- [Directions for this task]: Which of the lines below contain the string "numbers"? Copy each one.

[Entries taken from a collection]
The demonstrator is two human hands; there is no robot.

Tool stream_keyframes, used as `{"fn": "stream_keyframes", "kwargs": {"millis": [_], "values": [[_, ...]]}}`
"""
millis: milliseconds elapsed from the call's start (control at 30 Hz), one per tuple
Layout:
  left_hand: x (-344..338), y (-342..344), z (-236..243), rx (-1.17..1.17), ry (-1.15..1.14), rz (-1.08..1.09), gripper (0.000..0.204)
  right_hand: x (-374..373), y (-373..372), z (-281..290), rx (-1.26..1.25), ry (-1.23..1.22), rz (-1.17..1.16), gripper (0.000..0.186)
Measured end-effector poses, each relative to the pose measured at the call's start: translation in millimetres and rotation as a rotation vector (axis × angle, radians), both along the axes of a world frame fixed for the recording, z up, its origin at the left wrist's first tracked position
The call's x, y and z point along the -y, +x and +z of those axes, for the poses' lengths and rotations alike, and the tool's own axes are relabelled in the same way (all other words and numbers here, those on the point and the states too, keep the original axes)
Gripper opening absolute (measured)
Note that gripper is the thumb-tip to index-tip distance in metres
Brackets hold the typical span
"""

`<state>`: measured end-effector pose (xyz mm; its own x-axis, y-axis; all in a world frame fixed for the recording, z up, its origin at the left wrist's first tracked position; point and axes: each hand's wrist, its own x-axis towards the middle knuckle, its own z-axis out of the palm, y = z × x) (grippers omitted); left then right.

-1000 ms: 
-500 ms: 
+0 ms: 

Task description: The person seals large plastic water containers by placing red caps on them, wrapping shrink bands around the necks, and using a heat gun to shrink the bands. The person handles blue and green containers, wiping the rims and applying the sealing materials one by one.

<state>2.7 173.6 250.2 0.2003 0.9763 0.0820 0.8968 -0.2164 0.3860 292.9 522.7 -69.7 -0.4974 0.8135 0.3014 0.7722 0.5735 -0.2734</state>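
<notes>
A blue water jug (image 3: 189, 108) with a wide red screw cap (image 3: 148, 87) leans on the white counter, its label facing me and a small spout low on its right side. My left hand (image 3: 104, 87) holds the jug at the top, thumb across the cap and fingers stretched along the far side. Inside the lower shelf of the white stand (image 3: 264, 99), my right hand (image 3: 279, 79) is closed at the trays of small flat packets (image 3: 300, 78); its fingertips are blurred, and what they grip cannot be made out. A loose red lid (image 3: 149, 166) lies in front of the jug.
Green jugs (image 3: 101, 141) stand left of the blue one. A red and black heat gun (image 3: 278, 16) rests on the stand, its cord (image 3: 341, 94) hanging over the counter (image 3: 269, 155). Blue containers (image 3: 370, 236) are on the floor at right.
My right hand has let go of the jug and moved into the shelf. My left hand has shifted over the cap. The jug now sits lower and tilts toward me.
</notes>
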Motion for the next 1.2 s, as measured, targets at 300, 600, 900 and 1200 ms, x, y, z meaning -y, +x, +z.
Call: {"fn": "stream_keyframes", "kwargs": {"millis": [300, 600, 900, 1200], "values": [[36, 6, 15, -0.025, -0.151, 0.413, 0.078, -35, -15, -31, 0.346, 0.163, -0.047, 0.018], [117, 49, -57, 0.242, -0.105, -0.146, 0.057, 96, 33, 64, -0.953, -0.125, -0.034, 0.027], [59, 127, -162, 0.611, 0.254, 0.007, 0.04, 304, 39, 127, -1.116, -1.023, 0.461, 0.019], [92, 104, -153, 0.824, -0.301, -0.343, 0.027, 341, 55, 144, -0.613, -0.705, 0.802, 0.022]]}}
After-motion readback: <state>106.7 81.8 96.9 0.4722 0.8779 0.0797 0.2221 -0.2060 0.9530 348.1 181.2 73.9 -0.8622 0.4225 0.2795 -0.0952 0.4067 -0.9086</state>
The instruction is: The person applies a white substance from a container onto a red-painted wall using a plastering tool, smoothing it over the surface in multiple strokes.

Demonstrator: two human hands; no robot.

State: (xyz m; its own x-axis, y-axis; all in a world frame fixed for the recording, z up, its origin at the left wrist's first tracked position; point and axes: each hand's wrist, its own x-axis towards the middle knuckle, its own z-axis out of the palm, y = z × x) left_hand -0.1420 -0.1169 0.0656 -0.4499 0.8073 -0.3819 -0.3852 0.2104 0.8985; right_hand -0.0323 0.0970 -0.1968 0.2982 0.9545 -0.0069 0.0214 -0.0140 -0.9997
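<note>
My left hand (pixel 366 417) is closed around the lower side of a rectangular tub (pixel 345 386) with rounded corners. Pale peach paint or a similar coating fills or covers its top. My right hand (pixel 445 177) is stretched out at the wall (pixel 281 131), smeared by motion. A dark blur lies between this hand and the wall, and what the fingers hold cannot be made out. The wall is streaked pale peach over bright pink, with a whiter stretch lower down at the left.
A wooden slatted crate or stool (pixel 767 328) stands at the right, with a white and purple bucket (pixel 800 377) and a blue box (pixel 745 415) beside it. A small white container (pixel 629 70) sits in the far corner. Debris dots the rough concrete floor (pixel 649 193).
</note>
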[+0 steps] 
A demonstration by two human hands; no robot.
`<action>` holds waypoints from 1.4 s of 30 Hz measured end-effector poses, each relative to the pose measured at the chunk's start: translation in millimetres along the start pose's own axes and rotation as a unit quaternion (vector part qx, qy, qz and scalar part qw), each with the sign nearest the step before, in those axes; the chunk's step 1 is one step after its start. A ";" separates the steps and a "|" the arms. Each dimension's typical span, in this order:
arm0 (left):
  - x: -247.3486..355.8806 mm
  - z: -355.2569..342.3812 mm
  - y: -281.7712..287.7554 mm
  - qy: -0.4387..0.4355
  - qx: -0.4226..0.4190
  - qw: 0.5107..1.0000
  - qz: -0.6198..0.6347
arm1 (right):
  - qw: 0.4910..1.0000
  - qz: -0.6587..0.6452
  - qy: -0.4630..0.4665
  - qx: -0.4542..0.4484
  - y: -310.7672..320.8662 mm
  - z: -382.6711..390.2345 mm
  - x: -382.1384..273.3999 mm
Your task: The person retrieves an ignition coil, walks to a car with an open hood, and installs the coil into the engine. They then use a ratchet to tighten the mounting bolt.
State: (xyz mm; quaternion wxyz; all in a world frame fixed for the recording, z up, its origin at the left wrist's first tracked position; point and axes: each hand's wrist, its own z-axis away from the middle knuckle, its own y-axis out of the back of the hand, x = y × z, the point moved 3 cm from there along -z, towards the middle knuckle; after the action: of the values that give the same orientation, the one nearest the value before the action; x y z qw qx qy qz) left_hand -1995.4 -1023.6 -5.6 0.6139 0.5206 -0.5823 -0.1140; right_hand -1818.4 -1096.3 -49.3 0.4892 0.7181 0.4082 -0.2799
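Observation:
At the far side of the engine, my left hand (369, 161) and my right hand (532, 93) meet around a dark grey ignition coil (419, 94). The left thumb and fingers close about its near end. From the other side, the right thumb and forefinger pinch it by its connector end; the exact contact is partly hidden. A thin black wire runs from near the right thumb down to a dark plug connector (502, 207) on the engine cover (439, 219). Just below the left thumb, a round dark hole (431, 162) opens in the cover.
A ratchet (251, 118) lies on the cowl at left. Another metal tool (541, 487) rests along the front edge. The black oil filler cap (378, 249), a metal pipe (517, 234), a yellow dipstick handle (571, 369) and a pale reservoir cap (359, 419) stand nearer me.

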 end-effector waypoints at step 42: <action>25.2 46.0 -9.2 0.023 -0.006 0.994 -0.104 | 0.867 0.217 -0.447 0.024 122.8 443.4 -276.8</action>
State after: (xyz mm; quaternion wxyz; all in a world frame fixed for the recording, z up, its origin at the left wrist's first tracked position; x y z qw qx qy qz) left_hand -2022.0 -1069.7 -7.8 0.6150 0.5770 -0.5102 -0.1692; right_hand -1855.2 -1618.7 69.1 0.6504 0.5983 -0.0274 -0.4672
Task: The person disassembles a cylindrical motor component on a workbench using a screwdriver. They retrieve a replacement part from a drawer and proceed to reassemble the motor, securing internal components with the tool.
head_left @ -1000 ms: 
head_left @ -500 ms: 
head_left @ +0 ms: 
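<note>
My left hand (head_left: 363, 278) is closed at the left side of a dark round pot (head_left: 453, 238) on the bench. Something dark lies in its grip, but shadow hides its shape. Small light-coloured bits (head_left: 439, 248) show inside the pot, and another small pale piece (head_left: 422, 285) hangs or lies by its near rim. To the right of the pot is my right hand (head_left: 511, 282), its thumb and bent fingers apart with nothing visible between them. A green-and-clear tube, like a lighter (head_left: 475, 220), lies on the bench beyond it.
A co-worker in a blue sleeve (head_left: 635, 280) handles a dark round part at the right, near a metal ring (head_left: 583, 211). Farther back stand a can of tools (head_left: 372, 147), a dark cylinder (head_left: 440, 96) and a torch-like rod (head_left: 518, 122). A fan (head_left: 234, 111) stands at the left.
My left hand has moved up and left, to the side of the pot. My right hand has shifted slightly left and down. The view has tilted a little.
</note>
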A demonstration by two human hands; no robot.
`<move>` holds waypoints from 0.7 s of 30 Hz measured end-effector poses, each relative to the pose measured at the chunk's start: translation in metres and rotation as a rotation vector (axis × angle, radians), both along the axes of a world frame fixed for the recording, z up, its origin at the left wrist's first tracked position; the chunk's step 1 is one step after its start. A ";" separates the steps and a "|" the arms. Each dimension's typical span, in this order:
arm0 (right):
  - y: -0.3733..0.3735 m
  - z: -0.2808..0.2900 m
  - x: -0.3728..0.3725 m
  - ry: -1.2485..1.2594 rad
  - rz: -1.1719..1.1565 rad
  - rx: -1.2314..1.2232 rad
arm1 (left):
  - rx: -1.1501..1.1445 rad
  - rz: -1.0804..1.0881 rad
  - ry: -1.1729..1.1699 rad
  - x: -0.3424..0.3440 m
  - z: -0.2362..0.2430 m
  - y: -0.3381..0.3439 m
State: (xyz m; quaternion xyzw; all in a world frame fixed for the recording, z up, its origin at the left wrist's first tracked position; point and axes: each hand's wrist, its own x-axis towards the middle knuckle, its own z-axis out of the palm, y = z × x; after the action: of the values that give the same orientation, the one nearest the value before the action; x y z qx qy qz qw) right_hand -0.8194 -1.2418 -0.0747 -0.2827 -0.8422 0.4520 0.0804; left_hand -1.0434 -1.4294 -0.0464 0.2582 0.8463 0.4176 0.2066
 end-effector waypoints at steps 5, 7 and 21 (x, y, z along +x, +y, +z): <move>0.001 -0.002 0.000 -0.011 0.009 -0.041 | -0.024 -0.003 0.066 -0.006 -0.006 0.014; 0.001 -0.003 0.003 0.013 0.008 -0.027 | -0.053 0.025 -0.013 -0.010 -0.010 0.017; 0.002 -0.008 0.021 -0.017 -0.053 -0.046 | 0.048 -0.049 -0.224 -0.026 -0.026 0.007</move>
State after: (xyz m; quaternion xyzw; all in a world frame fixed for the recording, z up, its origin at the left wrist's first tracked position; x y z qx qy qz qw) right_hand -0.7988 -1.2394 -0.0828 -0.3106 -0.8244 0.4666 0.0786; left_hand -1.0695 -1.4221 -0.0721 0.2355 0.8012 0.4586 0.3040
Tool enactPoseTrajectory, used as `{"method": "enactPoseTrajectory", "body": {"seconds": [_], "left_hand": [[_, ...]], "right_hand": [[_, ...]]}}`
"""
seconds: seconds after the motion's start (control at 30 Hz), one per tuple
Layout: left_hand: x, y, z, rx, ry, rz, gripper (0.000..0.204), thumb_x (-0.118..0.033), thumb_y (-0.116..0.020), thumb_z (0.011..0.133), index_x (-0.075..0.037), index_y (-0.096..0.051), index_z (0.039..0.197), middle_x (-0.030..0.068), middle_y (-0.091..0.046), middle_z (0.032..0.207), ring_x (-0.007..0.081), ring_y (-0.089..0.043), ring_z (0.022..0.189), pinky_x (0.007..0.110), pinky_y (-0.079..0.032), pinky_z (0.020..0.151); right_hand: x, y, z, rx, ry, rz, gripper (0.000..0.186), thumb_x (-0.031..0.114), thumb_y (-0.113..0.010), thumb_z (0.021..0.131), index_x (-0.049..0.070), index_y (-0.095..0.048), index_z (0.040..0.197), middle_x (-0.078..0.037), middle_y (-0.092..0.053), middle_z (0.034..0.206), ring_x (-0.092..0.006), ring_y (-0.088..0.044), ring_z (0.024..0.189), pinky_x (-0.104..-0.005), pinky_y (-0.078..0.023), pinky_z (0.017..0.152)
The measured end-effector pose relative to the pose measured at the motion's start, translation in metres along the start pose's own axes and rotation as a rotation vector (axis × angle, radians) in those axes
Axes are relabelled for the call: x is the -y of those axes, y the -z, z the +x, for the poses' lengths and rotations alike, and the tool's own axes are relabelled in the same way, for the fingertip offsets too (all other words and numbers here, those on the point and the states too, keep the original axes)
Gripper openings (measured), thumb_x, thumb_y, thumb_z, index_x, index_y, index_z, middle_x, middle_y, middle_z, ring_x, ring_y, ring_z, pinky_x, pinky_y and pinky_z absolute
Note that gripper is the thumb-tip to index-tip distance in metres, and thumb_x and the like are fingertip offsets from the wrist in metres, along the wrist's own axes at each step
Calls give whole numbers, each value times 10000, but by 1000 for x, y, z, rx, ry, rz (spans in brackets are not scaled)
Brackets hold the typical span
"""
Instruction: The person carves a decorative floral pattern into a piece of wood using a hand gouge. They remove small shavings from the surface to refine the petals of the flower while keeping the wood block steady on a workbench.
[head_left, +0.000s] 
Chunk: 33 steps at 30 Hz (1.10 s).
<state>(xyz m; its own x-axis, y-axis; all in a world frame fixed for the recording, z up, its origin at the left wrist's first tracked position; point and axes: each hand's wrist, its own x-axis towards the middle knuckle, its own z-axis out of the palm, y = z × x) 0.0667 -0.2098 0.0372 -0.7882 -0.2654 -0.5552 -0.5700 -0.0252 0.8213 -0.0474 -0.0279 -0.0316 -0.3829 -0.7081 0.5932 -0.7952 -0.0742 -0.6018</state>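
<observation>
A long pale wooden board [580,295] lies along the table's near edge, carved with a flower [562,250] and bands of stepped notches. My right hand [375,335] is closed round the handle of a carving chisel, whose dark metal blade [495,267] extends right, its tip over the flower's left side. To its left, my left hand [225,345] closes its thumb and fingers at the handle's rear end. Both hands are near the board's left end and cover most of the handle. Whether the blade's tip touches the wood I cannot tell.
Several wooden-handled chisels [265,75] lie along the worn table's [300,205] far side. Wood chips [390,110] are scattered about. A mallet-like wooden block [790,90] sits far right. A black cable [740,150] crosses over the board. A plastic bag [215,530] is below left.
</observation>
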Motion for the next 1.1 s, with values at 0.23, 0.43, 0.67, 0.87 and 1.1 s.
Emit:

- [Response below]:
The call's x, y and z point along the -y, +x and +z of those axes, for the poses' lengths and rotations alike, and the tool's own axes are relabelled in the same way (all other words and numbers here, those on the point and the states too, keep the original axes)
Axes are relabelled for the call: x is the -y of those axes, y the -z, z the +x, for the poses' lengths and rotations alike, and the tool's own axes are relabelled in the same way, for the fingertip offsets too (all other words and numbers here, those on the point and the states too, keep the original axes)
Calls give whole numbers, each value times 10000, but by 1000 for x, y, z, rx, ry, rz (spans in brackets are not scaled)

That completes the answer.